**TO DO**
Repeat verbatim what the listing holds, but not its pictures.

**SUPPLIED MATERIAL**
- - -
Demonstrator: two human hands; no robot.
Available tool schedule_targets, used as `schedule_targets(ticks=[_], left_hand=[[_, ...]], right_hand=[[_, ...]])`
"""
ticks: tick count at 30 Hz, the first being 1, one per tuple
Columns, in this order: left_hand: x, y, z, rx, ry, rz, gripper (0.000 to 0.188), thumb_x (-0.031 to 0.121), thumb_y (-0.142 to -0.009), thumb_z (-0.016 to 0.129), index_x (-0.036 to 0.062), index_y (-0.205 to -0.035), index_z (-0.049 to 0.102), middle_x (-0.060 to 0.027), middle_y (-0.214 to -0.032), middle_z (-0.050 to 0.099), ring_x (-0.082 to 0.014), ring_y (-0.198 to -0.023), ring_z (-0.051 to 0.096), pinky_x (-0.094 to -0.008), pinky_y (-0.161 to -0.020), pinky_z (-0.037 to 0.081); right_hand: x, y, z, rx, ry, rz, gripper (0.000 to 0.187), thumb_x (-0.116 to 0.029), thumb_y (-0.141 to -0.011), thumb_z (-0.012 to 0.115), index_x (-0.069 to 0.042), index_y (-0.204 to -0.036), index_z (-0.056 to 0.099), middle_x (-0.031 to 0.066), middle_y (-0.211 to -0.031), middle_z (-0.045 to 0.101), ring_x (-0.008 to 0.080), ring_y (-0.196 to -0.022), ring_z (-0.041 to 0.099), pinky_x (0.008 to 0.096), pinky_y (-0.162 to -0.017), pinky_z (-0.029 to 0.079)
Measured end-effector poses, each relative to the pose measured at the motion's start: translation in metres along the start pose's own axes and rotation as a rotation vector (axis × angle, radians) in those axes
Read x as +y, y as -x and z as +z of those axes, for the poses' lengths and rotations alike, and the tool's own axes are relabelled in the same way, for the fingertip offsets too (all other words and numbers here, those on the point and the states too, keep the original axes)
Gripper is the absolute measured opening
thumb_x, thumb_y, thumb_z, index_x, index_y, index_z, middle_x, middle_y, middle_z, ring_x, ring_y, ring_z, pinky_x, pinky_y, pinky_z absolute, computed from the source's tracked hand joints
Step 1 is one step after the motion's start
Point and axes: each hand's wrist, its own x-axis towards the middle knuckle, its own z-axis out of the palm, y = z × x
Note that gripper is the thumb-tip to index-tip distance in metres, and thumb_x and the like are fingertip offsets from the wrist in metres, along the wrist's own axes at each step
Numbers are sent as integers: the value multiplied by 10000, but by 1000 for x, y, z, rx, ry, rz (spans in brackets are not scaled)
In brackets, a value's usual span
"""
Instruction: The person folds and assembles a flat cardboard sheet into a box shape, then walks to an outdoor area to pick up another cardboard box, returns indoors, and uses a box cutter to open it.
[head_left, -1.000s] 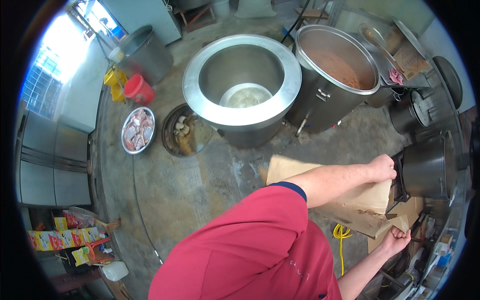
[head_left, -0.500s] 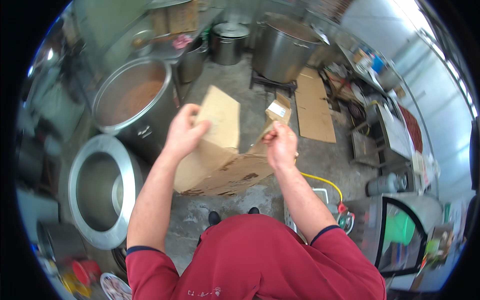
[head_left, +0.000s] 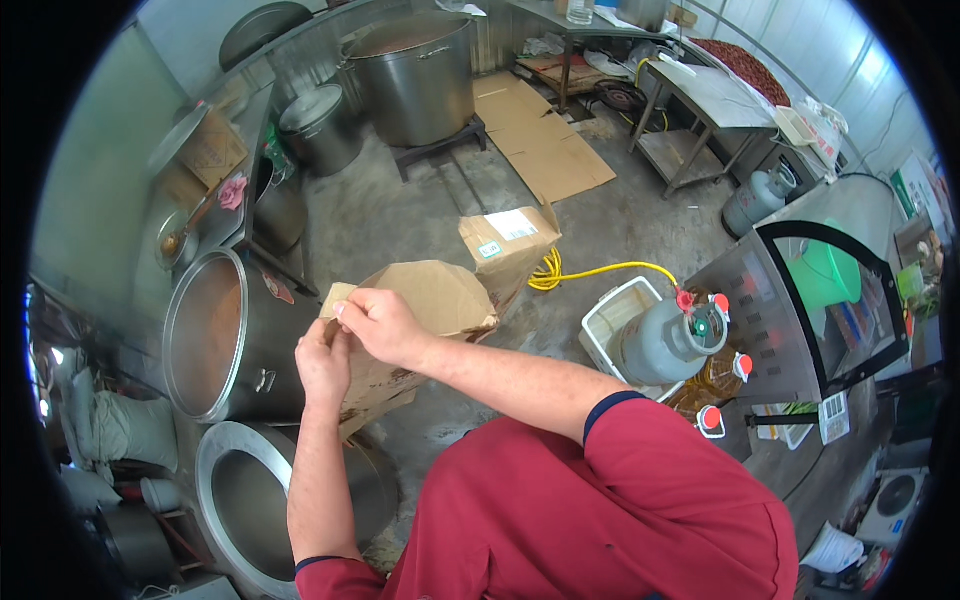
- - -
**ANSWER FOR THE TASK**
Demonstrator: two human hands; no robot.
Available tool schedule_targets, used as `schedule_targets(ticks=[_], left_hand=[[_, ...]], right_hand=[[_, ...]])`
"""
ticks: tick count at 30 Hz, the first being 1, one per tuple
Columns, in this order: left_hand: x, y, z, rx, ry, rz, gripper (0.000 to 0.188), thumb_x (-0.031 to 0.121), thumb_y (-0.142 to -0.009), thumb_z (-0.016 to 0.129), index_x (-0.036 to 0.062), index_y (-0.205 to -0.035), index_z (-0.049 to 0.102), middle_x (-0.060 to 0.027), middle_y (-0.214 to -0.032), middle_z (-0.050 to 0.099), ring_x (-0.082 to 0.014), ring_y (-0.198 to -0.023), ring_z (-0.051 to 0.096), pinky_x (-0.094 to -0.008), pinky_y (-0.161 to -0.020), pinky_z (-0.037 to 0.081); right_hand: x, y, z, rx, ry, rz, gripper (0.000 to 0.187), thumb_x (-0.116 to 0.029), thumb_y (-0.141 to -0.011), thumb_z (-0.012 to 0.115), index_x (-0.069 to 0.042), index_y (-0.204 to -0.036), index_z (-0.056 to 0.099), middle_x (-0.031 to 0.066), middle_y (-0.211 to -0.031), middle_z (-0.045 to 0.101), ring_x (-0.008 to 0.080), ring_y (-0.196 to -0.022), ring_z (-0.041 to 0.099), pinky_x (0.008 to 0.096), pinky_y (-0.162 to -0.017), pinky_z (-0.029 to 0.079)
Measured end-effector poses, each relative to the pose measured at the motion's start: translation in metres along the start pose's own axes and rotation as a rotation vector (axis × angle, radians) in those axes
Read x as +y, y as -x and z as +z of those axes, for the poses' lengths and rotations alike, and the tool's own axes are relabelled in the same way, for the fingertip offsets too (all other words and numbers here, those on the point and the states too, keep the original axes)
Gripper is the absolute measured opening
thumb_x, thumb_y, thumb_z, index_x, index_y, index_z, middle_x, middle_y, middle_z, ring_x, ring_y, ring_z, pinky_x, pinky_y, pinky_z absolute, computed from the source's tracked hand joints
Step 1 is one step after the motion's start
Point and axes: each hand's wrist, its own x-axis towards the middle knuckle, its own z-axis out of the palm, y = z × x
Note that gripper is the thumb-tip to index-tip distance in metres, and thumb_x and the like are fingertip offsets from the wrist in metres, along the wrist's own axes at each step
Numbers are sent as integers: the value multiplied by 10000, but by 1000 for x, y, z, rx, ry, rz (spans in brackets are not scaled)
In brackets, a value's usual span
"""
Instruction: The person folds and assembles a flat cardboard sheet into a box shape, then walks to an outdoor area to pick up another cardboard box, returns indoors, and uses a box cutter to open it.
[head_left, -1.000s] 
[head_left, -0.500s] 
[head_left, +0.000s] 

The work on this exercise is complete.